HOW TO COMPLETE THIS TASK | Beneath this instruction is a listing; print exactly the lines in it starting at the line that contains "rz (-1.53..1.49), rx" and going through the line that contains "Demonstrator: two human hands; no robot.".

SUPPLIED RECORDS |
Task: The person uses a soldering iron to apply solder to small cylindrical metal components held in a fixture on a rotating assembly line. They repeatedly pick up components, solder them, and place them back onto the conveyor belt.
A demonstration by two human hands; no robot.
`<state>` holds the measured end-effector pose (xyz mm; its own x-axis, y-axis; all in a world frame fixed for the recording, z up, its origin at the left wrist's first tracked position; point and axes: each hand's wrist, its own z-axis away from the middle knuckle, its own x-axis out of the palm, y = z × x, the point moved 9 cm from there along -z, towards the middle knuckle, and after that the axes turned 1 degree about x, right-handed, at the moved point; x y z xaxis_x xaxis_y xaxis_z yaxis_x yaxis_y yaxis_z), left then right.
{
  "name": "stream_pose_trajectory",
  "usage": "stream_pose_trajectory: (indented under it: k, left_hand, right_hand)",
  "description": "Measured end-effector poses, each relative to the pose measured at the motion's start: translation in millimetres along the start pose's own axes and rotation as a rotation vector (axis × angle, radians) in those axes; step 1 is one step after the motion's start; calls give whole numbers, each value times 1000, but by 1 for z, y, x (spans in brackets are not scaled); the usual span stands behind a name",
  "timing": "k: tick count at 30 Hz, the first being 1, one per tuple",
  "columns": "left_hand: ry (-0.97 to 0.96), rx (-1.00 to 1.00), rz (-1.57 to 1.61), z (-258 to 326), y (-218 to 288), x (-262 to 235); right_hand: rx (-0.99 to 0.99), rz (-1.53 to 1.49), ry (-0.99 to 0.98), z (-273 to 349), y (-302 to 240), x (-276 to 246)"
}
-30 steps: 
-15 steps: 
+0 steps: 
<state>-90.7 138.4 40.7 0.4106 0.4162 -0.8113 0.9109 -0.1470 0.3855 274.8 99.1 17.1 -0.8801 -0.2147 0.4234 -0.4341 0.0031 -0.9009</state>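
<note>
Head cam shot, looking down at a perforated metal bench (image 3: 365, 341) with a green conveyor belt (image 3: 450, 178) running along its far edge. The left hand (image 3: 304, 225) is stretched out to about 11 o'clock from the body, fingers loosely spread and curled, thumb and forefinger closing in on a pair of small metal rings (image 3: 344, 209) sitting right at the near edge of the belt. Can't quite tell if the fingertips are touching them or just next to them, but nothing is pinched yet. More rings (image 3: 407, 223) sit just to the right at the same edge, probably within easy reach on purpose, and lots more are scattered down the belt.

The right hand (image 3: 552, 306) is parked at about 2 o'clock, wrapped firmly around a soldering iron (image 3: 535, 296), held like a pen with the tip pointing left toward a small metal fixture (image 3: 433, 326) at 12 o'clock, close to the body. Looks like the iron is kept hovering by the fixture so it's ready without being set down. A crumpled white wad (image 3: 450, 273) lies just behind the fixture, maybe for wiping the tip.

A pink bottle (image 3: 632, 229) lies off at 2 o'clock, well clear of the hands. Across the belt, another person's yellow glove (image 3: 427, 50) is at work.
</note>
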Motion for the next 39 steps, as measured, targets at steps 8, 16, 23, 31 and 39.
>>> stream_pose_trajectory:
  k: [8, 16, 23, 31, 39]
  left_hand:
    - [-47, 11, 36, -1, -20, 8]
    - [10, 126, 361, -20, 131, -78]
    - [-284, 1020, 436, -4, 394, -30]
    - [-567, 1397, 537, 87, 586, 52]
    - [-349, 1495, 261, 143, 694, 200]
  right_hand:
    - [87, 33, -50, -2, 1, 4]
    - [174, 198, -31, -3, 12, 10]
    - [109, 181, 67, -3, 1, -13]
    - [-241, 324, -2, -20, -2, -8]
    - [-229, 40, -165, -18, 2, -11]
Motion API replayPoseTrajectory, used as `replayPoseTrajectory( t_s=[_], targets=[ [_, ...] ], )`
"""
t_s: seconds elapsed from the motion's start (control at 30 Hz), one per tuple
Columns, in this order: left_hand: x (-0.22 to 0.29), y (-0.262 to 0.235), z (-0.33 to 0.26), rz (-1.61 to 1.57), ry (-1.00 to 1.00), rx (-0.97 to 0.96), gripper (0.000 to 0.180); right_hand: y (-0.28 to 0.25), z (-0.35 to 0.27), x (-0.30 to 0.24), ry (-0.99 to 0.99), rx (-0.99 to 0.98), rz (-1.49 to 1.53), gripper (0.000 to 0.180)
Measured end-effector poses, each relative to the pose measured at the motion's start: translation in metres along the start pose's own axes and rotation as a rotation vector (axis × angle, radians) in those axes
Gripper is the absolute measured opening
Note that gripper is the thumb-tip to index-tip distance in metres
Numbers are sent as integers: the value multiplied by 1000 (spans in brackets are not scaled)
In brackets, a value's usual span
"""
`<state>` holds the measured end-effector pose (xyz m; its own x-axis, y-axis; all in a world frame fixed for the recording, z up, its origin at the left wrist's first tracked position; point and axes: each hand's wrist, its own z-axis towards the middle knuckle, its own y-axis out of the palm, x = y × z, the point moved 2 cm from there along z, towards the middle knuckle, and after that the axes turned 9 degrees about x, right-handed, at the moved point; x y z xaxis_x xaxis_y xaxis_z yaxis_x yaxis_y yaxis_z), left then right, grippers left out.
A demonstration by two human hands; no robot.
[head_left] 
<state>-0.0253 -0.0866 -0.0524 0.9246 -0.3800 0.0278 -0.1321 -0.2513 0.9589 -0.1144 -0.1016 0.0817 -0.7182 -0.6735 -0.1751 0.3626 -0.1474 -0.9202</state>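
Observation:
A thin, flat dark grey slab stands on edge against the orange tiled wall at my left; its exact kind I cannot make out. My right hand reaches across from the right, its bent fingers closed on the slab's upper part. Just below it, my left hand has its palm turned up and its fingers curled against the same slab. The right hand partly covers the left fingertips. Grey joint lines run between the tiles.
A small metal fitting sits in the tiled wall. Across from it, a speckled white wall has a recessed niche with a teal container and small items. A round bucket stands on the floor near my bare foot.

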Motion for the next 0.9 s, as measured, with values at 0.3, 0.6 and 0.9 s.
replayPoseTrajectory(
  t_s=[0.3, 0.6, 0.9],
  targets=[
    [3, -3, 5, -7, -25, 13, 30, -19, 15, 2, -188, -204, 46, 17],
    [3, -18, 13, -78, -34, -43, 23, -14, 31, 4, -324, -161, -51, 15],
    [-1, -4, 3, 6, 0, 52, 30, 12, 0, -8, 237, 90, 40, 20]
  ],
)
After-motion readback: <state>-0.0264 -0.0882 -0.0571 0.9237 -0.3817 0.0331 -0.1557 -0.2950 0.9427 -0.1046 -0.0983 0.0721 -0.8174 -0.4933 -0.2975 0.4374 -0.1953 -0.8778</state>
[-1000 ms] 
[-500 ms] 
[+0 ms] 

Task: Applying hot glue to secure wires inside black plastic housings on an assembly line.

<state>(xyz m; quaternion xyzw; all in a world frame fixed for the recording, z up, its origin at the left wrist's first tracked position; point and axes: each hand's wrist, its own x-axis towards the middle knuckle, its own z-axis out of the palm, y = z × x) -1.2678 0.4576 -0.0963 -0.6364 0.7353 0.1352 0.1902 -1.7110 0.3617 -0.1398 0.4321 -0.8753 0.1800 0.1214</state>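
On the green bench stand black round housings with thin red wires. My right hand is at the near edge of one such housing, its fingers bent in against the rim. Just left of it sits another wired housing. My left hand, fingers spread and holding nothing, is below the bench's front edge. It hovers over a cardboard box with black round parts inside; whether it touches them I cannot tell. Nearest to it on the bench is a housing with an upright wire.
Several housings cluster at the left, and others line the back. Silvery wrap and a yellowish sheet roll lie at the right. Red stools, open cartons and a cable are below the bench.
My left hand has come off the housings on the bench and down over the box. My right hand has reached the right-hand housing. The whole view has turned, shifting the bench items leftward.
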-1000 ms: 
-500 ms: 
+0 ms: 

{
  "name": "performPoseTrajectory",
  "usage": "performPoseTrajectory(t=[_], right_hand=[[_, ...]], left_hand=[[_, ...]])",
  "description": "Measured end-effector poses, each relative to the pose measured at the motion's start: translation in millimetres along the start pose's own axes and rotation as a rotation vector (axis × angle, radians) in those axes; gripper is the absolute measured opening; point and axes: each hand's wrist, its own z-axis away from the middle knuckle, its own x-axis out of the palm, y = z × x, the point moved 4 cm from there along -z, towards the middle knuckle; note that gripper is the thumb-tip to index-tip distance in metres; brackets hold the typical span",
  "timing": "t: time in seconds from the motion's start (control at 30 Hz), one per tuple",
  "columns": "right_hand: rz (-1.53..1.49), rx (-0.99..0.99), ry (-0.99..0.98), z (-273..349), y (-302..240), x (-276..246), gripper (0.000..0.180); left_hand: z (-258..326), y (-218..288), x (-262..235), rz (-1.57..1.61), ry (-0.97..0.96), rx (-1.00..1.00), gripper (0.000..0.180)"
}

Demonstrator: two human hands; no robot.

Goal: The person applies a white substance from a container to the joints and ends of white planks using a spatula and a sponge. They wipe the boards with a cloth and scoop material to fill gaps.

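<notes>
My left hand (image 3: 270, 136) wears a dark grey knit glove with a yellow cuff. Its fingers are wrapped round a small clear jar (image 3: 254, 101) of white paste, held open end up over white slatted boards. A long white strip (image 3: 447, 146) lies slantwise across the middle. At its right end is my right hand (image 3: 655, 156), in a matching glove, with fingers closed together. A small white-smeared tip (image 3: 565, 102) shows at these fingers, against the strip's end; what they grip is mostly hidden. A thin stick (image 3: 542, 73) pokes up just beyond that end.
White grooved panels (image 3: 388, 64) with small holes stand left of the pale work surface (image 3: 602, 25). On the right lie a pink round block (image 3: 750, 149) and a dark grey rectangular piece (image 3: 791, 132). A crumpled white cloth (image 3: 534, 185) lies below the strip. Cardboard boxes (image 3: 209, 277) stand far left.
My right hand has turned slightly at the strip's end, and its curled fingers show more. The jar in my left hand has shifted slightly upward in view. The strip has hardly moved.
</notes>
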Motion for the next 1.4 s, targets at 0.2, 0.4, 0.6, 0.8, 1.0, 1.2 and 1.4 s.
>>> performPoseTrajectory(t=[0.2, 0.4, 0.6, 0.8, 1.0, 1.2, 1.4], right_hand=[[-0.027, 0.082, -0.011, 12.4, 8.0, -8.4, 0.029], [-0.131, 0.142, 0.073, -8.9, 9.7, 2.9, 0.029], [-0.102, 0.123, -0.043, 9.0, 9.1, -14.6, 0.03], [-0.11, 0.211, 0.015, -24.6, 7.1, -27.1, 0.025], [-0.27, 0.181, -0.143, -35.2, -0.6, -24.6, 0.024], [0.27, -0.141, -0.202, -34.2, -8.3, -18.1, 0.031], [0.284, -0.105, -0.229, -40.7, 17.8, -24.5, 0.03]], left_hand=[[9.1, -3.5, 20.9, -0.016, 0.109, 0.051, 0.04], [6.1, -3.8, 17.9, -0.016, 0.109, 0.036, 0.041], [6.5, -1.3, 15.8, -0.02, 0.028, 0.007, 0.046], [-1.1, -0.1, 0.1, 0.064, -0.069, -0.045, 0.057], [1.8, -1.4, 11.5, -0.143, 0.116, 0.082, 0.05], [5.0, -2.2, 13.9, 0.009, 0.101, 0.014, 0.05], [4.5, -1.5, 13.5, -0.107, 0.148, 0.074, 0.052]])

REPLY |
  "columns": "right_hand: rz (-1.53..1.49), rx (-0.99..0.99), ry (-0.99..0.98), z (-273..349), y (-302..240), x (-276..246), gripper (0.000..0.180); left_hand: z (-258..326), y (-218..288), x (-262..235), rz (-1.57..1.61), ry (-0.97..0.96), rx (-1.00..1.00), gripper (0.000..0.180)"
}

Demonstrator: two human hands; no robot.

Now the exercise is finished.